After addressing some of the popular password cracking techniques, let us now look at some of the countermeasures that can be taken to protect ourselves from the above mentioned attacks.
The measures needed to protect yourself from social engineering attacks are pretty simple and straight forward. Never disclose your password or any other personal information to anyone via phone or email. Attackers may even try to convince you by pretending to be an authorized person with whom you can share the personal details with. But remember that passwords are meant only to be entered on login pages and not to be shared with any person at all.
Guessing and Shoulder Surfing
Always make sure that your password does not contain your pet names, birth date, family member names or anything as such that are easy to be guessed. It is recommended that your password contains a combination of hard to guess words, numbers and special characters.
As far as the shoulder surfing is concerned, you can avoid the same by making sure that no one else behind you is watching the movement of your fingers over the keyboard when your are typing the password.
To protect yourself from a dictionary attack, all you need to do is make sure that your password does not contain words from dictionary. That means, your password is not something like "apple", "lotus" or "mango". Instead use words that are not in the dictionary. You can also use a phrase like str0ngpAss?? as your password so that it cannot be cracked using the dictionary attack approach.
Brute-Force Attack and Rainbow Table
Brute-Force attacks often become successful when the passwords are short. That means, by keeping the password long enough you can make it hard for the attacker to crack it. Usually a password whose length is of 8 characters was considered long enough and safe in the past. However, this is not the case in the present day scenario as the modern computers have high speed processing capabilities to try thousands of guesses per second. So, in order to make your password immune to brute-force attack make sure it is larger than 8 characters and is a combinations of alphabets, numbers and special characters.

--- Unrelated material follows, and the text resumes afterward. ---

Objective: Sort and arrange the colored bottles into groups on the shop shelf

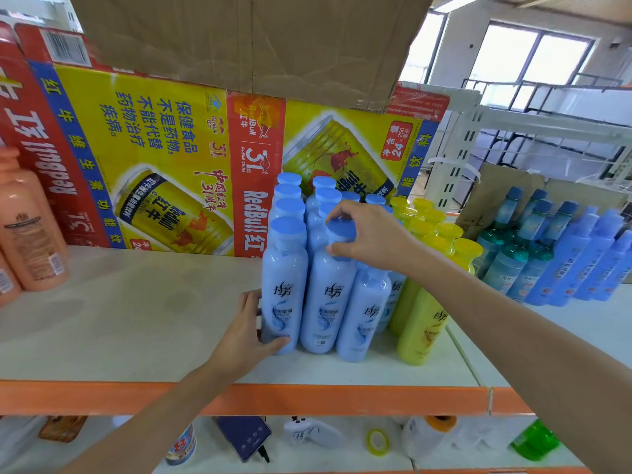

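Two bare forearms reach in from the bottom edge, and the left hand (244, 331) wraps its fingers and thumb round the lower body of the front-left bottle (284, 292), while the right hand (369, 239) comes down from above and pinches the wide cap of the middle bottle (326, 295) between thumb and fingertips. Both bottles stand upright in the front row of the pale blue bottles (321, 200), a tight block near the middle of the white shelf (136, 319), just in front of a flattened Red Bull carton (164, 159) that serves as a backing. The sorting looks well advanced: pale blues are packed together, the yellow bottles (422, 323) stand in their own rows touching them on the right, and further right sit teal-capped bottles (513, 261) and deeper blue bottles (581, 261), with peach bottles (30, 230) well apart at the far left. What seems left is tidying (squaring the front row, closing gaps), since a shorter-looking pale blue bottle (362, 313) stands slightly forward of its neighbours. The bottles are smooth, glossy plastic, round-shouldered with narrow necks and broad flat caps, each wearing a printed label; they should slide easily on the matt, faintly stained shelf board. An orange metal lip (239, 398) runs along the shelf's front edge. Creased brown cardboard (256, 39) hangs above, and the lower shelf holds a phone (244, 437) and a roll of yellow tape (377, 441).
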Available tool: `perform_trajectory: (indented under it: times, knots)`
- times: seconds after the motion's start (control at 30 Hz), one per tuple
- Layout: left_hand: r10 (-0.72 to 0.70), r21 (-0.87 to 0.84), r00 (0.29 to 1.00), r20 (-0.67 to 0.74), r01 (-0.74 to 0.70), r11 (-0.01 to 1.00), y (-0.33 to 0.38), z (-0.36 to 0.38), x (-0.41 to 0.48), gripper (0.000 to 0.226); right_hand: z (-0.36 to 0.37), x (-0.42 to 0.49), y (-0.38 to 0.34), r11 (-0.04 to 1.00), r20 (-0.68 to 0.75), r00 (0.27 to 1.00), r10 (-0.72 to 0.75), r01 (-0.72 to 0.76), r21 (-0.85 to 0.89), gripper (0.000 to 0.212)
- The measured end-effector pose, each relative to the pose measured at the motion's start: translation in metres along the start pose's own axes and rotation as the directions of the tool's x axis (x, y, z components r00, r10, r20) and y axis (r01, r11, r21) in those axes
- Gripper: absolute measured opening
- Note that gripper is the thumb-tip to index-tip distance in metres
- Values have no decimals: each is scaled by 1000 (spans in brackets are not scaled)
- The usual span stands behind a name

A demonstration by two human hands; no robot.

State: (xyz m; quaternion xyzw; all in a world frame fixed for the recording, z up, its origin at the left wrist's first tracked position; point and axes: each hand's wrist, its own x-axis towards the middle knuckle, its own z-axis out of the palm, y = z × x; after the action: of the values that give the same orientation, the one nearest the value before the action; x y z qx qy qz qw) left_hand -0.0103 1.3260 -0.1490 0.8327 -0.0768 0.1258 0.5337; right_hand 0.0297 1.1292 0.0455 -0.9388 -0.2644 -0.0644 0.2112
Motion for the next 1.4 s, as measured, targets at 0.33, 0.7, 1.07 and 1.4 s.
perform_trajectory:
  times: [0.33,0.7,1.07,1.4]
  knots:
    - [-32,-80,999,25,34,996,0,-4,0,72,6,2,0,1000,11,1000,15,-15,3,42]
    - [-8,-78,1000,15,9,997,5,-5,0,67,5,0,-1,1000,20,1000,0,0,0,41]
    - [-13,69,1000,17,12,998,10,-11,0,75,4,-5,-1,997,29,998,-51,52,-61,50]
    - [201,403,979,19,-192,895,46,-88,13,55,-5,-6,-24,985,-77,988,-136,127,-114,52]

You can avoid rainbow table attack on your passwords by making it too long. If your password is more than 12 or 14 characters, it would be extremely time consuming to create tables for them. This should keep you protected from such attacks.
You can avoid phishing attack by following the below mentioned guidelines:
· Do not respond to suspicious emails that ask you to give your personal information. If you are unsure whether an email request is legitimate, verify the same by calling the respective bank/company. Always use the telephone numbers printed on your bank records or statements and not those mentioned in the suspicious email.

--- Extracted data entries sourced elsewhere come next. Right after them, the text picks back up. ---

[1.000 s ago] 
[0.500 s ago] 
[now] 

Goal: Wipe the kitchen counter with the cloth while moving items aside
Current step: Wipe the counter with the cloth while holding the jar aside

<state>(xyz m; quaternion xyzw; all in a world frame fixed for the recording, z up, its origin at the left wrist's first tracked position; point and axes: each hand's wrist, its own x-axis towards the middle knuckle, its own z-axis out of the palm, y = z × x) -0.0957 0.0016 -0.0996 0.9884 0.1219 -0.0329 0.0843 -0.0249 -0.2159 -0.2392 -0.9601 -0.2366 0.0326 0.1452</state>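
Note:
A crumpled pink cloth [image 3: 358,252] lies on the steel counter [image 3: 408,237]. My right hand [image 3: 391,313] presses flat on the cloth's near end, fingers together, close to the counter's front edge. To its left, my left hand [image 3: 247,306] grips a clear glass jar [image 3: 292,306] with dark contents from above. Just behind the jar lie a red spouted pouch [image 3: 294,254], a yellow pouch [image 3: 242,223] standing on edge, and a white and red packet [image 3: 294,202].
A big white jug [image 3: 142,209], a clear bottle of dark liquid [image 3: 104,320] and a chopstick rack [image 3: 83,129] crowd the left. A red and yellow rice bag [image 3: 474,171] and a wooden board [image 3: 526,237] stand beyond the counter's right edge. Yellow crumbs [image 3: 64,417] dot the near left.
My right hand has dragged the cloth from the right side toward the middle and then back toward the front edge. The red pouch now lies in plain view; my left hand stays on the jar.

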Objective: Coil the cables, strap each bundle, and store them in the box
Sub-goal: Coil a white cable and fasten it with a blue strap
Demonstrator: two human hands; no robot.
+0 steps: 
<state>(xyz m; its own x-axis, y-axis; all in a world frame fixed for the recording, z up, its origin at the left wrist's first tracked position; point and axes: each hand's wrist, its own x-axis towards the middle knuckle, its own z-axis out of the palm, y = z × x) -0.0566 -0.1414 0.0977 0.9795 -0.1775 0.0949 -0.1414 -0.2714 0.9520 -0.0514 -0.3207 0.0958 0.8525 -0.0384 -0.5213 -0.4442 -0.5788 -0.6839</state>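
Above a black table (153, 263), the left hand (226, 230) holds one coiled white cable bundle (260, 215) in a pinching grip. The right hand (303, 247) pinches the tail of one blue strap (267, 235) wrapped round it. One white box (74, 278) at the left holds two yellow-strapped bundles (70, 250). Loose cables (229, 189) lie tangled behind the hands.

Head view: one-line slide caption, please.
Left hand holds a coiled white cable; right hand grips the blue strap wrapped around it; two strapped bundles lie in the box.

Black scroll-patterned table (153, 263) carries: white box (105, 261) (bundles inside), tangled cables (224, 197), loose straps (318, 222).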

· Do not use the links in an email, instant messenger or chat conversation to enter a website. Instead, always type the URL of the website on your browser's address bar to get into a website.

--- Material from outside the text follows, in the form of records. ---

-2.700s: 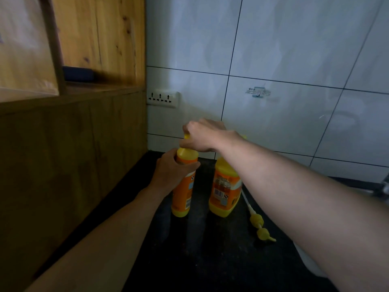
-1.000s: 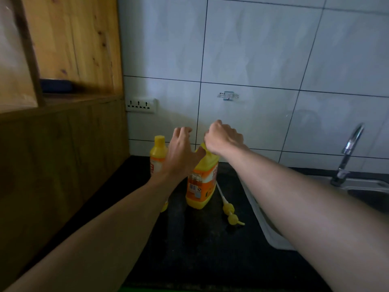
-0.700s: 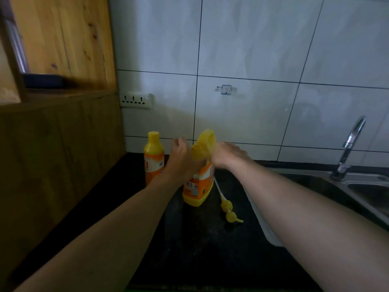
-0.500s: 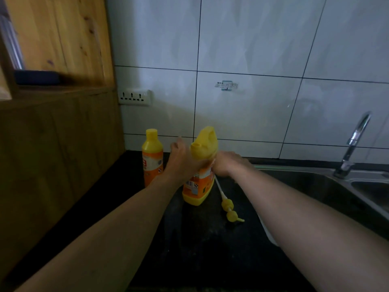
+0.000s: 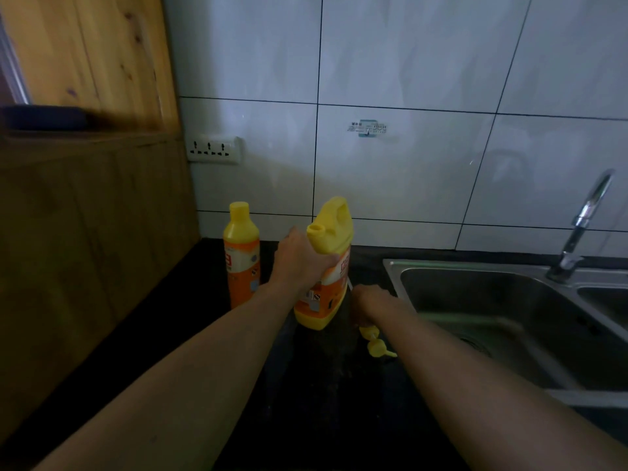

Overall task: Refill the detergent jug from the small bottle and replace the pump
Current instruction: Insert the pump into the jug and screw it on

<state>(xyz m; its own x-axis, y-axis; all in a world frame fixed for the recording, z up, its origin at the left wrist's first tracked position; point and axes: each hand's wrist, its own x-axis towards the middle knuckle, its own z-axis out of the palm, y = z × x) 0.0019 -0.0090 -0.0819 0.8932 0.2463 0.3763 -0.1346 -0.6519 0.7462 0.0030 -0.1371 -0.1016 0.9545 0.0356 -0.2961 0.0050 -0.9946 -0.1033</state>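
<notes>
The yellow-and-orange detergent jug [image 5: 326, 266] stands on the black counter [image 5: 323, 402], its spout open and without a cap. My left hand [image 5: 299, 260] grips its shoulder. The small orange bottle [image 5: 240, 260], yellow cap on, stands just left of the jug. To the jug's right the yellow pump [image 5: 373, 345] lies flat on the counter, its white tube pointing toward the wall. My right hand [image 5: 372, 300] rests low over the pump's tube and collar with its fingers curled down. Those fingers are hidden, so a grip on the pump does not show.
A steel sink [image 5: 492, 317] with a tap [image 5: 584, 226] is sunk into the counter on the right. A wooden cabinet [image 5: 85, 232] closes off the left side. A wall socket [image 5: 214, 149] sits on the white tiles behind the bottles.
My left hand left the small bottle and took hold of the jug. My right hand came off the jug's top and dropped to the pump on the counter. The pump has not moved.
</notes>
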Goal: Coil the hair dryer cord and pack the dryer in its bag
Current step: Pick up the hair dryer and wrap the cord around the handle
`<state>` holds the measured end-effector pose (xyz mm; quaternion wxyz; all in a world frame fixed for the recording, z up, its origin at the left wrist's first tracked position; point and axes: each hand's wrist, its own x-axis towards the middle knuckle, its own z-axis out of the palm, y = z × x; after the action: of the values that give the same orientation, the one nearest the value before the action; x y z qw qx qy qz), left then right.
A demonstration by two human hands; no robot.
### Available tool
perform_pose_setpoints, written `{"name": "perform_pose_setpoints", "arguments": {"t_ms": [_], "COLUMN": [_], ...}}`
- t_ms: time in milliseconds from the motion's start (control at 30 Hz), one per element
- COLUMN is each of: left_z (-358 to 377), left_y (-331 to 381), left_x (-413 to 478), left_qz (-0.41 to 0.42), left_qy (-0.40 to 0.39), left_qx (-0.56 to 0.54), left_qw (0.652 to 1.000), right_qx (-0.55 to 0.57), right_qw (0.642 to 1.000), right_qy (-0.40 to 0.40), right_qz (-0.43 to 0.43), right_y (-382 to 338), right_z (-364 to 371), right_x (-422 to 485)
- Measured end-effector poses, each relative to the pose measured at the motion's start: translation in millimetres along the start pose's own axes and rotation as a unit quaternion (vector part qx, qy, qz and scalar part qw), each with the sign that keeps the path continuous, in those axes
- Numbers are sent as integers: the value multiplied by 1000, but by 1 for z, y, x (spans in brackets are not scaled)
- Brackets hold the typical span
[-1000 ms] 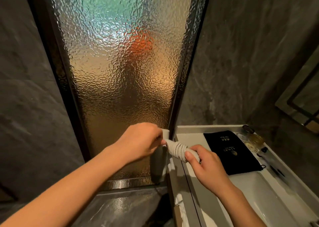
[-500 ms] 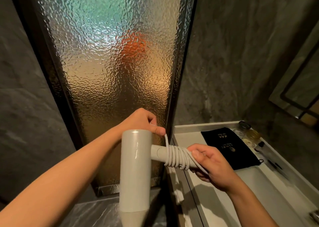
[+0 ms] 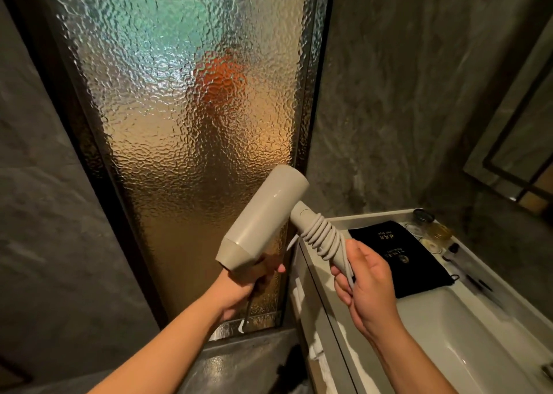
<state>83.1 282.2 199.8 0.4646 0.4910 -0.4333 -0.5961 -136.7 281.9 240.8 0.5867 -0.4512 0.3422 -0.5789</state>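
Observation:
I hold a beige hair dryer [image 3: 263, 217] in the air in front of the textured glass door. Its cord [image 3: 321, 235] is wound in several turns around the handle. My right hand [image 3: 363, 283] grips the lower end of the handle and the cord's last turns. My left hand [image 3: 248, 283] sits under the barrel's end, closed on a loose piece of cord that hangs down from it. The black fabric bag [image 3: 398, 253] with gold lettering lies flat on the white counter [image 3: 329, 298], to the right of the dryer.
A white sink basin [image 3: 466, 333] lies below the bag. Small glass jars [image 3: 425, 223] and dark toiletries stand at the counter's back right. A framed mirror [image 3: 514, 154] hangs on the right wall. Dark stone walls flank the glass door [image 3: 185, 109].
The dryer has swung from barrel-down to barrel pointing up and right. My left hand has dropped from above the handle to under the barrel. My right hand has slid lower on the handle.

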Motion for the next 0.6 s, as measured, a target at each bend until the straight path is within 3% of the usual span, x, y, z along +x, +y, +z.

· Legitimate websites always use a secure connection (https://) on those pages which are intended to gather sensitive information such as passwords, account numbers or credit card details. You will see a lock icon in your browser's address bar which indicates a secure connection. On some websites like "PayPal" which uses an extended validation certificate, the address bar turns GREEN as shown below:
Figure 7. 6
· Even if the login page is not secure (https://) the target website may still be legitimate. However, look for misspellings like www.papyal.com, www.payapl.com or paypal.somethingelse.com instead of the legitimate site www.paypal.com and make sure that the login details are only entered on the legitimate web page.